● Task brief
Within the records that follow, find every line containing the string "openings". Copy those lines.
=== Dataset extract ===
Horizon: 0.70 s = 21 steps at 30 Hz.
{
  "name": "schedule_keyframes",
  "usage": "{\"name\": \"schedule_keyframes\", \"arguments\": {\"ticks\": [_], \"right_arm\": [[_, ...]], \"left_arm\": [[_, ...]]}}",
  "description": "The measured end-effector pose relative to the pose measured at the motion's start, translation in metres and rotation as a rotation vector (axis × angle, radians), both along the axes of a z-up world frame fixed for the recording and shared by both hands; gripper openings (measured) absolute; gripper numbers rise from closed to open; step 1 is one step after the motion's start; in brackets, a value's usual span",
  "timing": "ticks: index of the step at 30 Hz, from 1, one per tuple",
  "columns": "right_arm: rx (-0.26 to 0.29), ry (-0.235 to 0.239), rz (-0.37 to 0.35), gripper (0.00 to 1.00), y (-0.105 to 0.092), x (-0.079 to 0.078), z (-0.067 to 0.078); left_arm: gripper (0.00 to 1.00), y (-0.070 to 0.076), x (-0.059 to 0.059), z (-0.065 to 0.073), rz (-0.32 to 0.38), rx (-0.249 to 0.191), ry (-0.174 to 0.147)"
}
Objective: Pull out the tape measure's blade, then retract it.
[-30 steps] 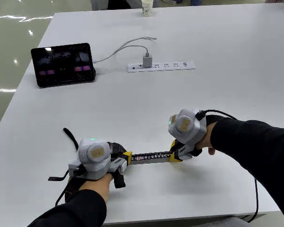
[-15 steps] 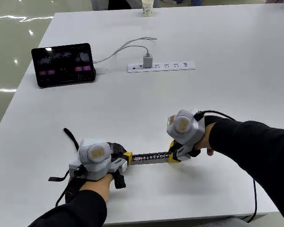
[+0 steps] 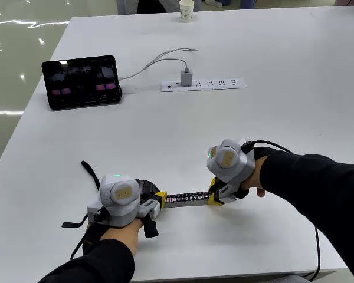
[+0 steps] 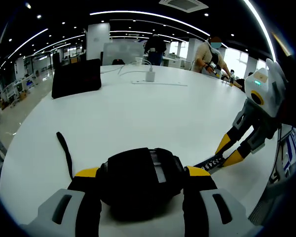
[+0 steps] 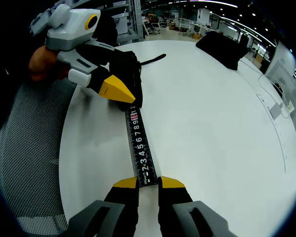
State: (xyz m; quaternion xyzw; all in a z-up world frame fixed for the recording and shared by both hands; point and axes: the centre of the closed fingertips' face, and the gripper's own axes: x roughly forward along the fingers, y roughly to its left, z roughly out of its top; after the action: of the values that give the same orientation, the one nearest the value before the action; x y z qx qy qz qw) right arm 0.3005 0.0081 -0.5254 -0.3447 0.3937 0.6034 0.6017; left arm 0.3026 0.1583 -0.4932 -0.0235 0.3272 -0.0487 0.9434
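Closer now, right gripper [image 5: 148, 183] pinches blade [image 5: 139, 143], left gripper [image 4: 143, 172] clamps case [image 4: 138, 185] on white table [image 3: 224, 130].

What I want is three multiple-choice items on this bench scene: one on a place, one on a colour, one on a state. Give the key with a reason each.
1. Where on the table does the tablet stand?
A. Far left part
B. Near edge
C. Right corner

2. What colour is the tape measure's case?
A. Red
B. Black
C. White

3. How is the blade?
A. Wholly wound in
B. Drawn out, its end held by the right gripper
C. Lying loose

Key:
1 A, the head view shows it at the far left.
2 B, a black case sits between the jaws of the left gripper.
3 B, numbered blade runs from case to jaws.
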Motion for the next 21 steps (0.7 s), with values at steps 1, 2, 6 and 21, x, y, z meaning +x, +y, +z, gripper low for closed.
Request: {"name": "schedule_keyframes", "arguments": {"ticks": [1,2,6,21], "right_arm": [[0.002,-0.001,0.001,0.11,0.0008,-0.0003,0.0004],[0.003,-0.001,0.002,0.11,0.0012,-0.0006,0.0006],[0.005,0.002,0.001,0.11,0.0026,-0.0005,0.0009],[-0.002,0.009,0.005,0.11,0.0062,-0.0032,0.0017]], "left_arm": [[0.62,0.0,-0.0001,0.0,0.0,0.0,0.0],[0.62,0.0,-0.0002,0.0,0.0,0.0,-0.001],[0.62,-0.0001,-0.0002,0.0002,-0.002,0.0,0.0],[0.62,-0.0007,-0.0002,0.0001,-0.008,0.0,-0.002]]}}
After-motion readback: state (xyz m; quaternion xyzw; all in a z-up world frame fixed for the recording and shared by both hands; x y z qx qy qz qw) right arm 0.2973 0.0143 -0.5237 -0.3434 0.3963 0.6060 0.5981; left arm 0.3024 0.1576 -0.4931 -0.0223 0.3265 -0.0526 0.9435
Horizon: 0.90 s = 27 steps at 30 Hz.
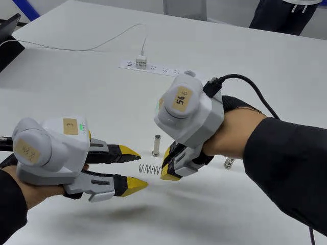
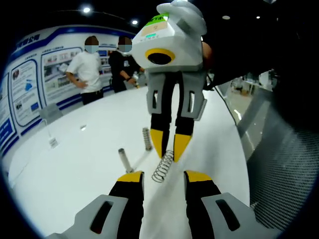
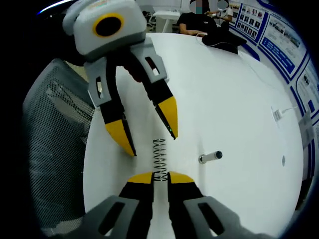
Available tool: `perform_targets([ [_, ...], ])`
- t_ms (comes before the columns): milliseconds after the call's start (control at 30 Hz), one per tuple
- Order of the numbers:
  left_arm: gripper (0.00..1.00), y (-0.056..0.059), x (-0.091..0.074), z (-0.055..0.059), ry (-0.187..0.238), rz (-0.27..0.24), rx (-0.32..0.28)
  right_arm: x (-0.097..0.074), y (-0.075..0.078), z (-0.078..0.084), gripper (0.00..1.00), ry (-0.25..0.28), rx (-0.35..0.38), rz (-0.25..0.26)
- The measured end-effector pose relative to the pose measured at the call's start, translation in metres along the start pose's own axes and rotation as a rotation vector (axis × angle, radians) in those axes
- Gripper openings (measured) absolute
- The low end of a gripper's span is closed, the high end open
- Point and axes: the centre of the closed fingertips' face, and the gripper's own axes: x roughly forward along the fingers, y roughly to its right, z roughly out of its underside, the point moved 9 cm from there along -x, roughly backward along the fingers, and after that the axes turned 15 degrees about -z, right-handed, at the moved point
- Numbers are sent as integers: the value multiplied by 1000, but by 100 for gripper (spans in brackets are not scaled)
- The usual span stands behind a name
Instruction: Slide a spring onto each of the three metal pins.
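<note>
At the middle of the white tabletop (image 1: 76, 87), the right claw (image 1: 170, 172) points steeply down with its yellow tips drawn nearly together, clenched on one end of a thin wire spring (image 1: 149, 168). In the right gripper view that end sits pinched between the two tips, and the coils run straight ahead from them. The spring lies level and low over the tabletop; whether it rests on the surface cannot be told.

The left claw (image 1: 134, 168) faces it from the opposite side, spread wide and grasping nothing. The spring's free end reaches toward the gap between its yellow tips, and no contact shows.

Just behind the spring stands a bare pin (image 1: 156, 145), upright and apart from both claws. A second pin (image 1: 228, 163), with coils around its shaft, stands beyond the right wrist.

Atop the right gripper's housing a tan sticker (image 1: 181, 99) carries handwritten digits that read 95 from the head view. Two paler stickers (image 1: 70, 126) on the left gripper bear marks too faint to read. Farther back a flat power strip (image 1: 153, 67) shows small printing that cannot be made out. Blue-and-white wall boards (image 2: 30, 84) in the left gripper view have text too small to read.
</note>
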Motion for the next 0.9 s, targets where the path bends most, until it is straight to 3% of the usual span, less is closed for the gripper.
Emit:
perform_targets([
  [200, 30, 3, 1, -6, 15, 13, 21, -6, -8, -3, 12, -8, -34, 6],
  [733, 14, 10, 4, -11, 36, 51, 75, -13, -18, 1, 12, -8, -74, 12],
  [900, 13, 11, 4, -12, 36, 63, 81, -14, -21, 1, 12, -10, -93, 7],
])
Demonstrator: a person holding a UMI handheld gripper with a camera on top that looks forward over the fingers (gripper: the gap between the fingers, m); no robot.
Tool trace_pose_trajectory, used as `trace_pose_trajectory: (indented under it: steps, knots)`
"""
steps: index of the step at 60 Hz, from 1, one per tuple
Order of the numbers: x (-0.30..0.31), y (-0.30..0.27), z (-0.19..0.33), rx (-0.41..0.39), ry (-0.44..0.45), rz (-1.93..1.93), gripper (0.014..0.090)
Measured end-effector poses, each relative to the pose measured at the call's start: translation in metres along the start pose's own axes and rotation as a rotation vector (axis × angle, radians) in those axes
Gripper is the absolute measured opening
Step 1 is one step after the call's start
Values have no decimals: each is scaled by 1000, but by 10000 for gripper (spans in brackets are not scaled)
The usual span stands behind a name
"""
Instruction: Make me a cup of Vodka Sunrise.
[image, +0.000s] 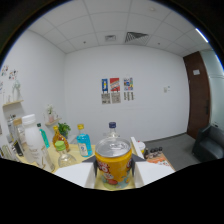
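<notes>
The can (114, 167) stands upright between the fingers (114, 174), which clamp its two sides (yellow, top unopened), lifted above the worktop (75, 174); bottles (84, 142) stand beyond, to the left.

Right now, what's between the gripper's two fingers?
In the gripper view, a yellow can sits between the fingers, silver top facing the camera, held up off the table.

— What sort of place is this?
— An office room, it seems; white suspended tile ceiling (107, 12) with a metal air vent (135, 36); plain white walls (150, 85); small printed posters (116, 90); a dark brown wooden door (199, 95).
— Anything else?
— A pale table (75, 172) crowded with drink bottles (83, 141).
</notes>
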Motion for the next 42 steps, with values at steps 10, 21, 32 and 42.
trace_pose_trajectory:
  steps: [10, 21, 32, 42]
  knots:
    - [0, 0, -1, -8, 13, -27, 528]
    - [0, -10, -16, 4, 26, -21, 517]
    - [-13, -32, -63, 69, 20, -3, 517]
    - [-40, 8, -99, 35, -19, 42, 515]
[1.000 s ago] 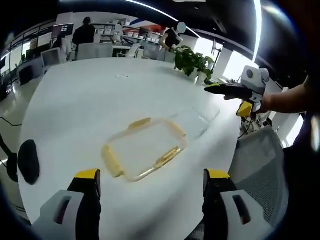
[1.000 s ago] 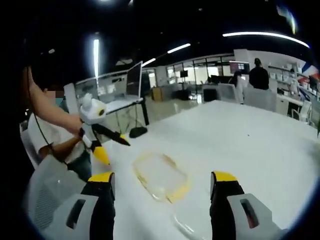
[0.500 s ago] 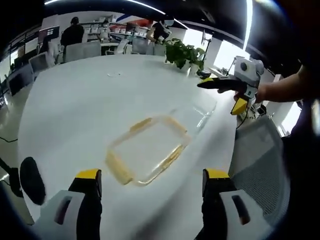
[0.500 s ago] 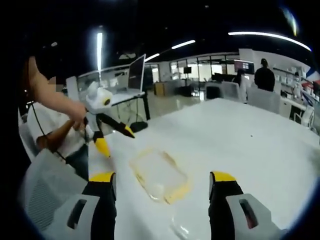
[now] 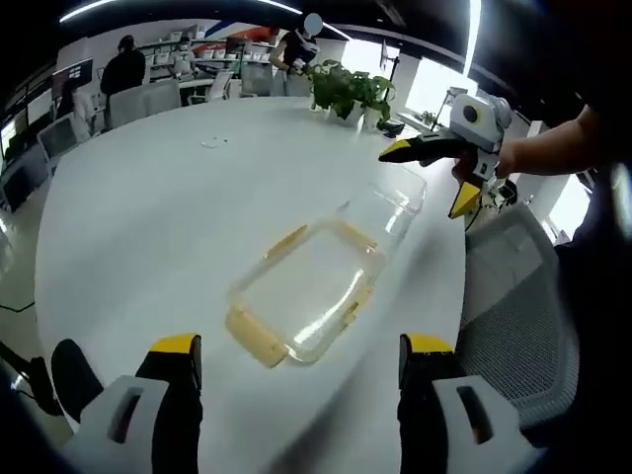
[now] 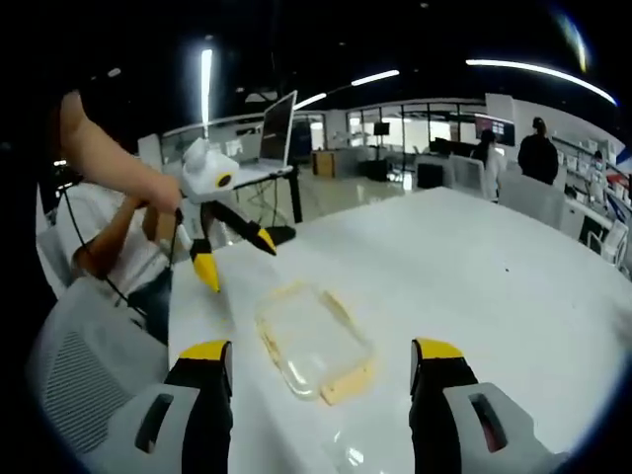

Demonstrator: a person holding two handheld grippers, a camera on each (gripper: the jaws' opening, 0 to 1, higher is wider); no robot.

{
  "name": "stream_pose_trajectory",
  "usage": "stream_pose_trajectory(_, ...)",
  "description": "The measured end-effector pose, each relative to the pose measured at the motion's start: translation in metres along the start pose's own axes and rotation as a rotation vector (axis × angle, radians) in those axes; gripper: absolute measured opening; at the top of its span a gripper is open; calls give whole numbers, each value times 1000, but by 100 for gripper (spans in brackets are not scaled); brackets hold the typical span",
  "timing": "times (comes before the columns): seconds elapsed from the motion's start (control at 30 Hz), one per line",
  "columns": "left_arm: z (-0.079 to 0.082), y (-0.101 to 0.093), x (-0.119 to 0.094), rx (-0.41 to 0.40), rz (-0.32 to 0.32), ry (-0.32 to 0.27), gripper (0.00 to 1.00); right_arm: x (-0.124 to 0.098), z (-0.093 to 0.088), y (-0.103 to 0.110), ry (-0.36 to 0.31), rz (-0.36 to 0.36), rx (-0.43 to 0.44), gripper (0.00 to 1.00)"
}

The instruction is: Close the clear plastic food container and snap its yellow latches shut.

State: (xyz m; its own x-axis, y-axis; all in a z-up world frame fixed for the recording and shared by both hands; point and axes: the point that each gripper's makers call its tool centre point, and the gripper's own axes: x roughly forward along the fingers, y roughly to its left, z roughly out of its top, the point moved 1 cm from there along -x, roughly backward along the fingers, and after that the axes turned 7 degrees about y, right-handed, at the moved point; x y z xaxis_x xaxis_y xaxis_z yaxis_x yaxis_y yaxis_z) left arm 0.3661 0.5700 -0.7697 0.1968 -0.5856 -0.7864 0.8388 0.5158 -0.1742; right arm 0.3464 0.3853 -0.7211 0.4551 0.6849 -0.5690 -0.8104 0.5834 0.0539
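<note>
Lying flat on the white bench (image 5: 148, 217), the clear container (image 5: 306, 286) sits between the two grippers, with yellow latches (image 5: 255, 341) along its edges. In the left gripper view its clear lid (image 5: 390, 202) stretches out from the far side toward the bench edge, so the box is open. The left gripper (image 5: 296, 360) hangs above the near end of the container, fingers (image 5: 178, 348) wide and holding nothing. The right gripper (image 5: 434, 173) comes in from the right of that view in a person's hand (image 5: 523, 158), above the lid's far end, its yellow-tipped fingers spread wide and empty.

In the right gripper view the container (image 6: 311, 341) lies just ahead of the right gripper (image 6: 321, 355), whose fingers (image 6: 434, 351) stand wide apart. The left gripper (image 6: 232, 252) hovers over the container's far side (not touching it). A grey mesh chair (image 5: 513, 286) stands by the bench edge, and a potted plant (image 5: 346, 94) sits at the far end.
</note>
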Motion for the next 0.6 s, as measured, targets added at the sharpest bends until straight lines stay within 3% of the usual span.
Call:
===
● Response to the task
  "description": "The measured end-effector pose relative to the pose measured at the motion's start, translation in metres and rotation as a rotation vector (axis × angle, radians), both along the axes of a z-up world frame fixed for the recording and shared by both hands; gripper openings (measured) absolute; gripper numbers rise from closed to open; step 1 is one step after the motion's start; in brackets, a value's usual span",
- Gripper openings (measured) absolute

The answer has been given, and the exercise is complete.